“So, do we have a policy for leaders who post things on facebook that maybe don’t make them a good role model?” One of my Girl Scout leaders asked me the other night. “Because….” and she proceeded to share her concerns.

Her question indicates a new struggle in our society of online communities and connections. How do we deal with employees or volunteers or members who represent us or their organizations poorly online?

Very rarely do we only represent ourselves. We almost always represent others as well. I cannot ever assume that my actions or words are reflecting me alone.
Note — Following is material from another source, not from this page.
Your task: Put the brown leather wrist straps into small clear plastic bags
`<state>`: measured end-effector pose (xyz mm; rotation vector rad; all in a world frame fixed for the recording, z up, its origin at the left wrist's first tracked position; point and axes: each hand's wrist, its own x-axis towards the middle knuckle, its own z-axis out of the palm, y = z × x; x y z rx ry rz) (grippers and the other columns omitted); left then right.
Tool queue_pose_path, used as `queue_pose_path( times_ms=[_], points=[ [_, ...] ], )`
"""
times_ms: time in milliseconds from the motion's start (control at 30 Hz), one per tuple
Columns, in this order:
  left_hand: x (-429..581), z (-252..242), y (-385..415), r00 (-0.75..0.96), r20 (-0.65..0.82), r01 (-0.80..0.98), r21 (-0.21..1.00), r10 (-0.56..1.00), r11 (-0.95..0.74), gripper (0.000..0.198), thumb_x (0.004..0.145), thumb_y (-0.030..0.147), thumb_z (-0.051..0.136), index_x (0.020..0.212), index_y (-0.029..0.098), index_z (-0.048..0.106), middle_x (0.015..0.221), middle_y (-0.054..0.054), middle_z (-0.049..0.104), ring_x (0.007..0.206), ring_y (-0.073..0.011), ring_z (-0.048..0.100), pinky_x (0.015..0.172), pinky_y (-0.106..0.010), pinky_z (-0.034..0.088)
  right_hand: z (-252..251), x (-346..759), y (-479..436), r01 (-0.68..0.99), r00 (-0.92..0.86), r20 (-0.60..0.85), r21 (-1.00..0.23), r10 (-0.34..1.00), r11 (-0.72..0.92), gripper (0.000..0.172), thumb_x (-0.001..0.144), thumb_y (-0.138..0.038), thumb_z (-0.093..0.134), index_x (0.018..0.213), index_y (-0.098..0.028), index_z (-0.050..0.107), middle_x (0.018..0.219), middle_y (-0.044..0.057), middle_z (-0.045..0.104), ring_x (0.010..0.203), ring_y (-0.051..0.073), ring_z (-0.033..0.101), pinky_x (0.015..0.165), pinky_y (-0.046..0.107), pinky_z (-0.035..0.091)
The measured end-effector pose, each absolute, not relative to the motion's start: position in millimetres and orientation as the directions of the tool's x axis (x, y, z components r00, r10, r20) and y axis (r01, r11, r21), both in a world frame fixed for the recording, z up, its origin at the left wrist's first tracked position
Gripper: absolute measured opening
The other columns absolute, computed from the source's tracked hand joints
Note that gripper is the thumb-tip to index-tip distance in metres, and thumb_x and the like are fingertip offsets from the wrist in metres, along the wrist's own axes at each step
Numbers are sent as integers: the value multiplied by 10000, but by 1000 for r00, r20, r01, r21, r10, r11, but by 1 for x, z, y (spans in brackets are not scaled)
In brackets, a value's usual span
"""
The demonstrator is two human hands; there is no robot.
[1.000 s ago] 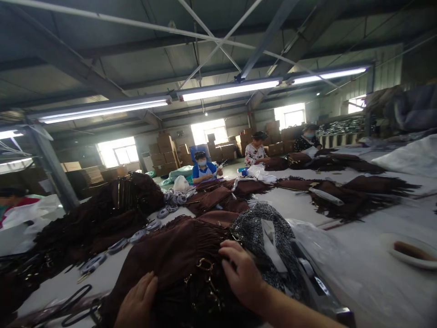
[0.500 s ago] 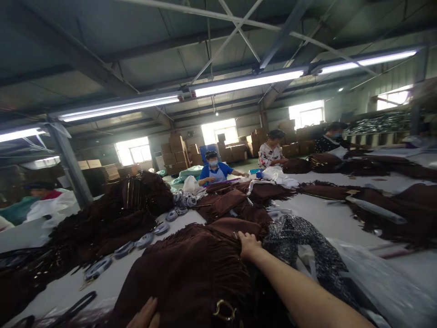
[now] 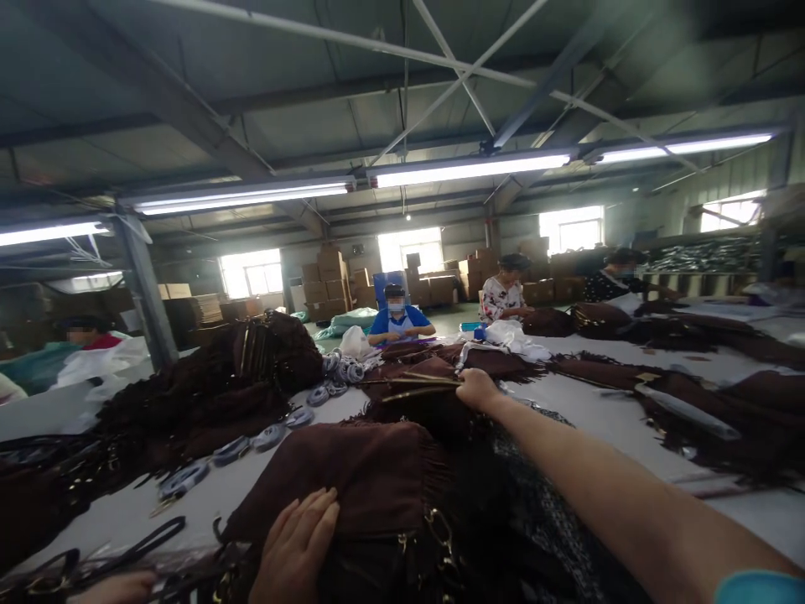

I represent my family, my church, the organizations I serve and Jesus Christ with every blog entry, every facebook post, every tweet, and every picture someone else posts of me.

Just like in my offline world, I have to be careful with my words and actions.

Because I live my online life so publicly, it means that I sometimes have to make decisions. I may have political leanings one way or the other, but I don’t usually share them (because I represent a tax-exempt, religious organization that has followers of all political persuasions). I am careful about my language and the content of my posts and I ask others to be careful about what they post on my wall (because I am a youth director who has people of all ages in my friends list). I try not to post things that are divisive or sketchy on my blog (because I am aware that people from all places in my life have read or do read these pages–some more than others).

Some people would wonder if this means that I am not truly myself here. I think the opposite is true–I feel like I do a pretty good job of representing myself genuinely online. I’m just careful because I know that people reading my words here, on Facebook, on Twitter know who I am. They know I work at the Presbyterian Church. They know I work with their children. They know I serve Girl Scouts or Big Brothers Big Sisters or Operation Christmas Child or any of the other organizations I serve. They know I am Jason’s wife. They know I am Jonas’ Stepmother…etc.

So what do I do with an employee or a volunteer who does not represent our organizations well? Is it fair or right or legal for me to ask others to have the same filters I do? Is that censorship?

I’m not yet sure. I’m still discerning how to handle that.

One thought on “Represent”

  1. My honest reply to you Becky is to keep on doing what you are doing and set a great example for others to follow. You have taught me so much about being REAL online and person. Yes, you are the same online and in person!
    The people that I have met from Twitter, Blogging and Facebook have enriched my life and really made me a better.
    I have a mantra of what I want to be on Twitter and Facebook: Genuine, Honest, Authentic, Encouraging, Enlightening, Educating, Professional and Positive! I encourage others to do the same.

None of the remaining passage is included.